### ABOUT THIS EXERCISE
Whenever a line in the records below holds the string "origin", copy it out.

### DATA UNDER STUDY
##############################
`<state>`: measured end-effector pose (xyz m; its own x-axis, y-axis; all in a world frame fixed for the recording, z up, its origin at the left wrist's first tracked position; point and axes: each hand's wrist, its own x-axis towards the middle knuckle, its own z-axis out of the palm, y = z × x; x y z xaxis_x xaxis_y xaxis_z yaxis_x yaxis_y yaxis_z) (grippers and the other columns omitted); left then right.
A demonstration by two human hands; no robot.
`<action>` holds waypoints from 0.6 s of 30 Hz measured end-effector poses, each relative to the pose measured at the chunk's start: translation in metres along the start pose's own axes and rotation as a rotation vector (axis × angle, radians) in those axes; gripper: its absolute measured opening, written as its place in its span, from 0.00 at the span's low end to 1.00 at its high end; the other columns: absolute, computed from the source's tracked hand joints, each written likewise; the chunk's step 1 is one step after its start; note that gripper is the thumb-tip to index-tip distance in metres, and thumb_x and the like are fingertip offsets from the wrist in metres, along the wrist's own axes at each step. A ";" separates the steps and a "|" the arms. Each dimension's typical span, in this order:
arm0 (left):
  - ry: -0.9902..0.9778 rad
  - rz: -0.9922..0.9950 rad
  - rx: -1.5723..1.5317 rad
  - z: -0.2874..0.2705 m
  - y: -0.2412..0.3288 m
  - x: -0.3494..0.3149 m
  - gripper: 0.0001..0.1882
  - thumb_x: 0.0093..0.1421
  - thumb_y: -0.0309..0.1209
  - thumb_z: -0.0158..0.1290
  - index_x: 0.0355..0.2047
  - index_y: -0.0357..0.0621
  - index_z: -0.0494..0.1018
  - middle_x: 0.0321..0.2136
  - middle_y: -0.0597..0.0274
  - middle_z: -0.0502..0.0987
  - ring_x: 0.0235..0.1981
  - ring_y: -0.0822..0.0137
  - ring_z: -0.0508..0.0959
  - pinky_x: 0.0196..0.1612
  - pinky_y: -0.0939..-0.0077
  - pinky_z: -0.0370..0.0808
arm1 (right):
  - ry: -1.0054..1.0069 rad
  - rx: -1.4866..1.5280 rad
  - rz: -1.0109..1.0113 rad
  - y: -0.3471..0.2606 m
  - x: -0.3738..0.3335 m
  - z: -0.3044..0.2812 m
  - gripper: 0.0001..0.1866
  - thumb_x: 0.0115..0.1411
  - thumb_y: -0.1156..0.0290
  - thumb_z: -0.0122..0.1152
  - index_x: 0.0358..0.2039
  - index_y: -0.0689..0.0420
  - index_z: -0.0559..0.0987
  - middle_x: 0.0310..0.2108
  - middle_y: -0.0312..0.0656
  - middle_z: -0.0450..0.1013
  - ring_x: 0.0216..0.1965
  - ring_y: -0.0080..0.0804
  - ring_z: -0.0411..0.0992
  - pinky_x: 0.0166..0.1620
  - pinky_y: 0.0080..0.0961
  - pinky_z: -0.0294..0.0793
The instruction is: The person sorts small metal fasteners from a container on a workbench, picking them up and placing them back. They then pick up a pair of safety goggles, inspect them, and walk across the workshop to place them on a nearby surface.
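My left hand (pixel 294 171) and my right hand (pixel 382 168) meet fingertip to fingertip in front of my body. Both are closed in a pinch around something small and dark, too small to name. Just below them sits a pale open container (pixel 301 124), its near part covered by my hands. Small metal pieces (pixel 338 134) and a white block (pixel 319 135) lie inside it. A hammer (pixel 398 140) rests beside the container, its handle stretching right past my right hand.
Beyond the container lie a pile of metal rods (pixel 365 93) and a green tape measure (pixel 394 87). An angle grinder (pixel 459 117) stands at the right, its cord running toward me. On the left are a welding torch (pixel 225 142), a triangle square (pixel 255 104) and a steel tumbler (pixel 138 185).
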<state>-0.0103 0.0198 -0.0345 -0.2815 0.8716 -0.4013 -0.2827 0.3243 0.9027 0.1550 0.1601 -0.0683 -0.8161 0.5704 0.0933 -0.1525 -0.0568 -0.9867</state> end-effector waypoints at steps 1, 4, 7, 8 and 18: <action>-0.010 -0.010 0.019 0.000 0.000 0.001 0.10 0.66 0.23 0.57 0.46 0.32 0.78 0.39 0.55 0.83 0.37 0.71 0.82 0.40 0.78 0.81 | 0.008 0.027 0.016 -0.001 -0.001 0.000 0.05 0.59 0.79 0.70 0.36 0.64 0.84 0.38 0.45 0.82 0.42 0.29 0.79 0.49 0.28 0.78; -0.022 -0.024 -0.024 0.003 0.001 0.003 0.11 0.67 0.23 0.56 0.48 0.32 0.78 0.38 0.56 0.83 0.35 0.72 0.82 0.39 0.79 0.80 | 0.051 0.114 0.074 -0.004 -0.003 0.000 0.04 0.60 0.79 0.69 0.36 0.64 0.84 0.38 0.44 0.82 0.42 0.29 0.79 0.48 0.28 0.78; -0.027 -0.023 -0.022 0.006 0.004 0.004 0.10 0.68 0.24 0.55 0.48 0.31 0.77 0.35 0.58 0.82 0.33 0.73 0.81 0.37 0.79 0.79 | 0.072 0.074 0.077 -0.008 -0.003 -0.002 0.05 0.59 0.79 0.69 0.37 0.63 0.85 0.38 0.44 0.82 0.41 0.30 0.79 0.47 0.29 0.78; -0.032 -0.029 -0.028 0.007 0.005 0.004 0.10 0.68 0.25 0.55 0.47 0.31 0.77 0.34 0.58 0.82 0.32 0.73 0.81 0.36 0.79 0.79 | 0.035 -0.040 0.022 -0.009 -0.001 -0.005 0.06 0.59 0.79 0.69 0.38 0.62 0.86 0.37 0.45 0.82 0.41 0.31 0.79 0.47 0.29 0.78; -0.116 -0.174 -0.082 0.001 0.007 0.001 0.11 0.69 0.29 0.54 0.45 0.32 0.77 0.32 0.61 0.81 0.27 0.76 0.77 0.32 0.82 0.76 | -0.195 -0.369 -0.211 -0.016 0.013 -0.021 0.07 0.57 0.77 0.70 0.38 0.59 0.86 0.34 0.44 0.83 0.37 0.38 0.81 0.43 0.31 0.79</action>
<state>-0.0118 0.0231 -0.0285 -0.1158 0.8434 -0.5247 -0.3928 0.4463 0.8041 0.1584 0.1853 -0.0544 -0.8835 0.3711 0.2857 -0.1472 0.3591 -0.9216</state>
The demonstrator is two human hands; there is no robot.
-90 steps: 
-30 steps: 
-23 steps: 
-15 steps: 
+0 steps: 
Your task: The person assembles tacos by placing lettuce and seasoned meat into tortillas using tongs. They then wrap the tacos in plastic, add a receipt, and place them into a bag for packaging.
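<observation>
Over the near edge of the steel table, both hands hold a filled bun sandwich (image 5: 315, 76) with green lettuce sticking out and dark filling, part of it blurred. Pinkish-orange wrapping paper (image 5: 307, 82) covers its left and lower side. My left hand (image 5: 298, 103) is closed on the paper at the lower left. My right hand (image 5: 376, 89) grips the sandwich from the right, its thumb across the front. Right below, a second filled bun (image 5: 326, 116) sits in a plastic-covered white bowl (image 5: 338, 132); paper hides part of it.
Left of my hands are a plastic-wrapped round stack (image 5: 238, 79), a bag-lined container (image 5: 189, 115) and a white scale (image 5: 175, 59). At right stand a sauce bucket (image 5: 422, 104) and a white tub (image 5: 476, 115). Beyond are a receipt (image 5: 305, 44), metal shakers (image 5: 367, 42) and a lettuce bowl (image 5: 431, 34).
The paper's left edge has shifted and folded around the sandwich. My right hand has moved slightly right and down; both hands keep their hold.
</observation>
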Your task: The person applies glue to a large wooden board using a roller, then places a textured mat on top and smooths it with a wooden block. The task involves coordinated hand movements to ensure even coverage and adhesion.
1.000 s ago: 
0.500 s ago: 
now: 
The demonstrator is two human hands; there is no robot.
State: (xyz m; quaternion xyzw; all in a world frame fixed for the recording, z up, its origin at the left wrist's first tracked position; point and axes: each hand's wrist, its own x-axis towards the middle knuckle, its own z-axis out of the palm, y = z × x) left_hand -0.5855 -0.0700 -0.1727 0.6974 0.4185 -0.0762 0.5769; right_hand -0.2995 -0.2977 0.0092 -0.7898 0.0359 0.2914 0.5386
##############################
### WRITTEN SOLUTION
`<state>`: measured end-effector pose (xyz m; its own x-axis, y-axis; all in a world frame fixed for the recording, z up, its origin at the left wrist's first tracked position; point and axes: each hand's wrist, its own x-axis towards the middle knuckle, its own z-axis out of the palm, y = z × x; x y z xaxis_x xaxis_y xaxis_z yaxis_x yaxis_y yaxis_z) (grippers and the other columns omitted); left then right.
State: (xyz m; quaternion xyzw; all in a world frame fixed for the recording, z up, its origin at the left wrist's first tracked position; point and axes: each hand's wrist, its own x-axis towards the middle knuckle, its own z-axis out of the palm, y = z × x) left_hand -0.5855 -0.0700 -0.1727 0.6974 0.4185 -0.0762 0.5769; right_hand -0.2995 -0.2977 0.0092 -0.7898 0.0359 0.2914 0.5386

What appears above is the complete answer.